• Problem details: The number of lines in the entries below holding the word "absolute" is all that is needed here.

• Source records:
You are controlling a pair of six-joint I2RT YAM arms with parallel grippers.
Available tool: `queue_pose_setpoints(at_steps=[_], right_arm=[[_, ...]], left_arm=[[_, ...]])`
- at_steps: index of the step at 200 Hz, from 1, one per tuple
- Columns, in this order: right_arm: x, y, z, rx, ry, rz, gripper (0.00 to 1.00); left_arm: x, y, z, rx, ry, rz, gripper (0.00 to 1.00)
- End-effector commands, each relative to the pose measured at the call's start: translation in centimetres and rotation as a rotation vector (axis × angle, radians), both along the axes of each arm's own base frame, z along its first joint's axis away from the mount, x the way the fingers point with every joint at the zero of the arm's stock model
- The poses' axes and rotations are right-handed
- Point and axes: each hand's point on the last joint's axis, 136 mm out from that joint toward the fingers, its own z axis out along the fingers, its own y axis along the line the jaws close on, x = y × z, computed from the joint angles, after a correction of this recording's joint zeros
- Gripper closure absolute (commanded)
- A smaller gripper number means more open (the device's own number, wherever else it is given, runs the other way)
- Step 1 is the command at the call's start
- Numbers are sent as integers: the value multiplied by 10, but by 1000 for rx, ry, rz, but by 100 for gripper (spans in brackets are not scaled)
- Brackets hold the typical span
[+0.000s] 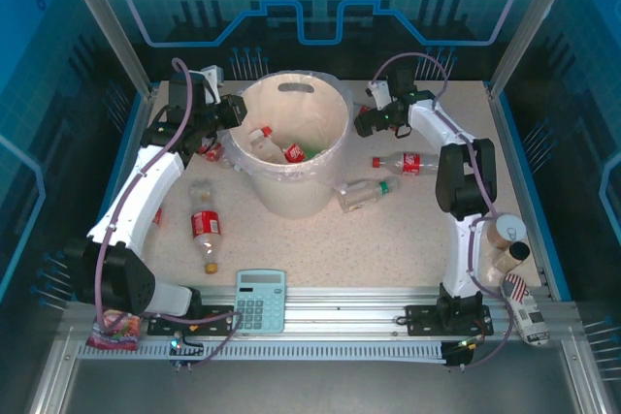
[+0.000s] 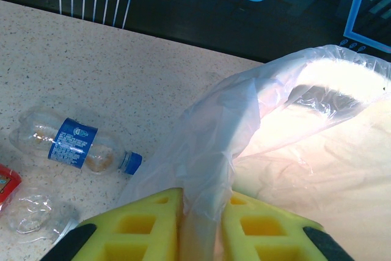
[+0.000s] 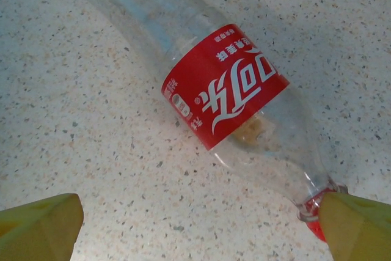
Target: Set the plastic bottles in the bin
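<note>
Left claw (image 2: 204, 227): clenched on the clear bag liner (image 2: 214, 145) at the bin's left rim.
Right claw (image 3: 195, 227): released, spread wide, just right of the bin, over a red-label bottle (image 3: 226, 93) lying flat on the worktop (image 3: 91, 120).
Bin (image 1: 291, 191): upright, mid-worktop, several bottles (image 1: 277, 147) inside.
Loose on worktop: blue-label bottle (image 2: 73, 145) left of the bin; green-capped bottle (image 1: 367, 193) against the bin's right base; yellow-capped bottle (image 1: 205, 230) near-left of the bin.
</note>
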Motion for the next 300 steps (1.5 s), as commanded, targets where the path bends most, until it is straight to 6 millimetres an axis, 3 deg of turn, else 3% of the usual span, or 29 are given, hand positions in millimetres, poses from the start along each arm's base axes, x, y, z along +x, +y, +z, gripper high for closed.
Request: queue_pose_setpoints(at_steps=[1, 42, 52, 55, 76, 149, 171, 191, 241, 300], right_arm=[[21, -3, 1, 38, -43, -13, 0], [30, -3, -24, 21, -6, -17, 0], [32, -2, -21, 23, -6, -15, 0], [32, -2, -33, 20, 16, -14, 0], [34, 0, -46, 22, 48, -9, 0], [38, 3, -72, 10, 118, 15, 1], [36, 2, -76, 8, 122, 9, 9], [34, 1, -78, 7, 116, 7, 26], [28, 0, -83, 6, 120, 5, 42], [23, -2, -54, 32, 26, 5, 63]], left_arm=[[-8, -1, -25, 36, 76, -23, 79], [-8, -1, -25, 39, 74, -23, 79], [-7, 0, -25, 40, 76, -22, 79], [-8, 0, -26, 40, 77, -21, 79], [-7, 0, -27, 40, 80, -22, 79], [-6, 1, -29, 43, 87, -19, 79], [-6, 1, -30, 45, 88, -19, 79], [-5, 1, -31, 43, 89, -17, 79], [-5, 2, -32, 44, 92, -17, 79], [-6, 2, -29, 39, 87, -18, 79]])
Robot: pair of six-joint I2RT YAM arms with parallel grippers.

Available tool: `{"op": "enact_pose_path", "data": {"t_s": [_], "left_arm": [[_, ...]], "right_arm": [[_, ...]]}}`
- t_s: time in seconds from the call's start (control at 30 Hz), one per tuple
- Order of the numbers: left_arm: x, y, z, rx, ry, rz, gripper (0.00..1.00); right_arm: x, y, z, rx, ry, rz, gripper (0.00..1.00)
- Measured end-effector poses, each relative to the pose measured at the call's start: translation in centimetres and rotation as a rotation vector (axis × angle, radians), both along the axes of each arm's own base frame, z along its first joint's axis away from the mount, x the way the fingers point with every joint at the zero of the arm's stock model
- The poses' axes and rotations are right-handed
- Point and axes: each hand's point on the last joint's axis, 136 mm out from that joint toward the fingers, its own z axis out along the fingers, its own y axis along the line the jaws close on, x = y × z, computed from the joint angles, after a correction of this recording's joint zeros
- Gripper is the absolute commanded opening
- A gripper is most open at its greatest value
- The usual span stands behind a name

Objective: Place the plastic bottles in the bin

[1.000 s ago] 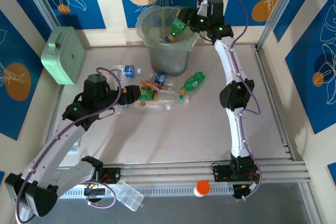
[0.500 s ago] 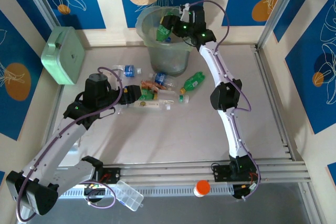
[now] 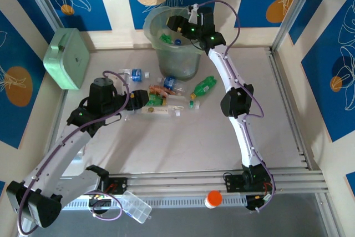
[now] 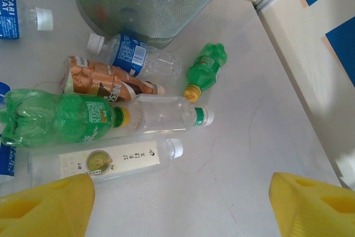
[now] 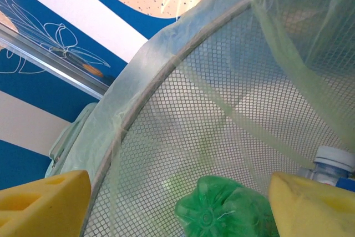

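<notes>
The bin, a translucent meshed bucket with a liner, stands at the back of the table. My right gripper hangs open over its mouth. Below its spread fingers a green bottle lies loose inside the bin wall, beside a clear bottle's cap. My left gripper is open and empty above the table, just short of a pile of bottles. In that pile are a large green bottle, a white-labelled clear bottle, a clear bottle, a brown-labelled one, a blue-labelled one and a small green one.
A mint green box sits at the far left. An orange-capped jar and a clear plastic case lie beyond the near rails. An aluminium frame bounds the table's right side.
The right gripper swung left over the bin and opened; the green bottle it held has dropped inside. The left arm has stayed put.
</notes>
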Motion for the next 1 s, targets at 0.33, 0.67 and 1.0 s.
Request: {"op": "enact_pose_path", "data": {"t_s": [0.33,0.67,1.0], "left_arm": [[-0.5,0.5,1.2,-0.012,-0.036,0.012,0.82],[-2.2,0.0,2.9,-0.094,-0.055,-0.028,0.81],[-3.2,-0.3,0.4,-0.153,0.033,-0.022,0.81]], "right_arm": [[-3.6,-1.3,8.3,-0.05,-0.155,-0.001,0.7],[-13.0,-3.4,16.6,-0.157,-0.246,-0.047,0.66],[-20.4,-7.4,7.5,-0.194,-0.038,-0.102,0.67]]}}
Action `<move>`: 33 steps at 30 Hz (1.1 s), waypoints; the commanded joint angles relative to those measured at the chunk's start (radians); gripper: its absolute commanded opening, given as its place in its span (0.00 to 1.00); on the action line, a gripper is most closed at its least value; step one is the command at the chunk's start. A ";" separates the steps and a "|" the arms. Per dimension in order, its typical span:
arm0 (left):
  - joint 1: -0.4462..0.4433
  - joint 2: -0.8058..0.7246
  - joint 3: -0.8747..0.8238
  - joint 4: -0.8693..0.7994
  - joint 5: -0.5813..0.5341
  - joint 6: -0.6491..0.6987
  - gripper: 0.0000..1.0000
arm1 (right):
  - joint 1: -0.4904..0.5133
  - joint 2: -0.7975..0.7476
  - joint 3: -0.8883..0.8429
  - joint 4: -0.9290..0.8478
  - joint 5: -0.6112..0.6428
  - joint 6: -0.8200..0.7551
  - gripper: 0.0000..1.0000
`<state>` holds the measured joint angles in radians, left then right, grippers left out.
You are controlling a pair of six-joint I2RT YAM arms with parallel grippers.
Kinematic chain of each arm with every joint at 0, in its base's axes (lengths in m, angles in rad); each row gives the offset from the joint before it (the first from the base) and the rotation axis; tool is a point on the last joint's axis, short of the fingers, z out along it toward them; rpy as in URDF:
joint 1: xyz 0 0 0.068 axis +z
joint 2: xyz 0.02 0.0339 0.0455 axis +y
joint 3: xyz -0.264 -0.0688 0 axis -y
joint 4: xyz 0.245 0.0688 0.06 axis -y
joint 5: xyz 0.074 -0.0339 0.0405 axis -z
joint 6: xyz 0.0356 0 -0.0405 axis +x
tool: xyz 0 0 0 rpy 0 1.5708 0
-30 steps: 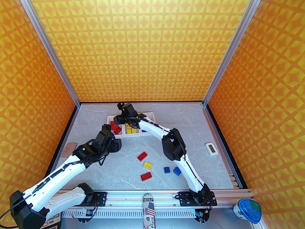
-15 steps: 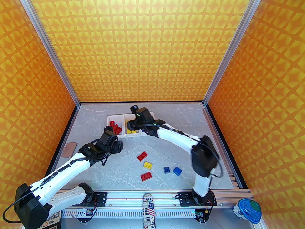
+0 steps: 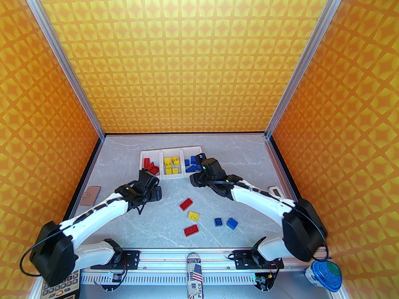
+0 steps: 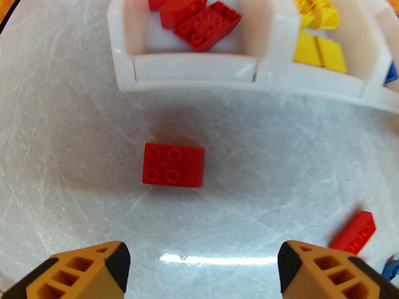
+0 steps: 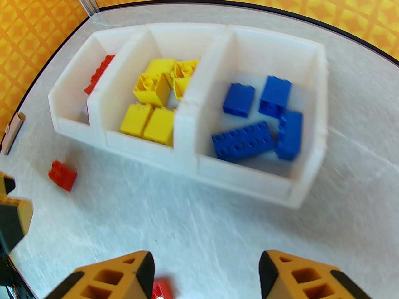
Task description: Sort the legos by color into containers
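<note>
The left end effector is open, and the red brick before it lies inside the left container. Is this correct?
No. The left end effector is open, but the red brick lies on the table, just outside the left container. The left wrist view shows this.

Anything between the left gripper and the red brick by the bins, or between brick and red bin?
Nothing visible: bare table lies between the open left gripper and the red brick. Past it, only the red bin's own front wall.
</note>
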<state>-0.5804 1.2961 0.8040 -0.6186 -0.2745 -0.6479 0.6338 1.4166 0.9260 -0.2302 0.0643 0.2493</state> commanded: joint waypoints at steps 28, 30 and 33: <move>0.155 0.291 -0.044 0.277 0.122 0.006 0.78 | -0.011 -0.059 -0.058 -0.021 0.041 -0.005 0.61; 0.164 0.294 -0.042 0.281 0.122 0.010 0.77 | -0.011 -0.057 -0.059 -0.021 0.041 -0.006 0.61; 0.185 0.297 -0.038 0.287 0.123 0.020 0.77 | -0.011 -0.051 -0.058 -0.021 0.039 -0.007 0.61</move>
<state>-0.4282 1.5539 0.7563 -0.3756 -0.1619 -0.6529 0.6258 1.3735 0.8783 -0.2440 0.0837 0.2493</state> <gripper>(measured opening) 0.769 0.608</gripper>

• Response to this task: 3